Requirement: Take the data below and copy exactly the lines starting at the one with "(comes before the" and finishing at the one with "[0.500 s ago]", both included.

Data segment:

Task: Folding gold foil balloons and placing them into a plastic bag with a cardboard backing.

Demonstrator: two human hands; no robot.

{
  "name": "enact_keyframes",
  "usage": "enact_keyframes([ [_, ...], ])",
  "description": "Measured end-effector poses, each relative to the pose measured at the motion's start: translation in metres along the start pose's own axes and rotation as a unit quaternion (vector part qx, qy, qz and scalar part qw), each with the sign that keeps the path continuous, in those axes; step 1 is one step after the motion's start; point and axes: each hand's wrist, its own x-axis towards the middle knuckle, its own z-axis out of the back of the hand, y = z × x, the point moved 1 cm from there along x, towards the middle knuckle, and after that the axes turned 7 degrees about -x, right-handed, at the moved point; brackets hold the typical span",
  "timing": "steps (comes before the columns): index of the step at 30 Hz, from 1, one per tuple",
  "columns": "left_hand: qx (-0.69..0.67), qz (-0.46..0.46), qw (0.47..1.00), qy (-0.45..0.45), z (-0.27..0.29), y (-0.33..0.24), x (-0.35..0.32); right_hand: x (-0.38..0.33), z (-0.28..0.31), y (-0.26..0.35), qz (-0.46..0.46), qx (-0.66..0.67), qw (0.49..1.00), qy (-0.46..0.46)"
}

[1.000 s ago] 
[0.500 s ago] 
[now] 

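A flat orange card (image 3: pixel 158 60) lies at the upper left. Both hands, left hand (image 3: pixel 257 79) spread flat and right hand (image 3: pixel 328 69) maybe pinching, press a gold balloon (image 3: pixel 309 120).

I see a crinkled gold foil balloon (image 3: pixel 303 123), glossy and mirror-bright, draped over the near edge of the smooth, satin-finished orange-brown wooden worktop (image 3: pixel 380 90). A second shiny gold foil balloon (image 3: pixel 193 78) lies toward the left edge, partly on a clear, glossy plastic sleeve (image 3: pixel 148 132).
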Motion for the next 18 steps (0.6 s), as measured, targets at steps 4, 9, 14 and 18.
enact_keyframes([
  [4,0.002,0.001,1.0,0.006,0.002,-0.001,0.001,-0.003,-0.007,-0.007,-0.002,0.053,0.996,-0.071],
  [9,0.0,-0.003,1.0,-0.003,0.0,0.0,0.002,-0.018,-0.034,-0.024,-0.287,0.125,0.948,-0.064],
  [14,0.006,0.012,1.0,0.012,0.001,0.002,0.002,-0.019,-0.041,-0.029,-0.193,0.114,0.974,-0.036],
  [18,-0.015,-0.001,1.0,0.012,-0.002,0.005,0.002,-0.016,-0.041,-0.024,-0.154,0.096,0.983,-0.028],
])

Problem solution:
  "timing": "steps (comes before the columns): index of the step at 30 Hz, from 1, one per tuple",
  "columns": "left_hand: qx (-0.69..0.67), qz (-0.46..0.46), qw (0.47..1.00), qy (-0.45..0.45), z (-0.27..0.29), y (-0.33..0.24), x (-0.35..0.32); right_hand: x (-0.38..0.33), z (-0.28..0.31), y (-0.26..0.35), qz (-0.46..0.46), qx (-0.66..0.67), qw (0.49..1.00), qy (-0.46..0.46)"
}

[1.000 s ago] 
[0.500 s ago] 

What appears above is the complete answer.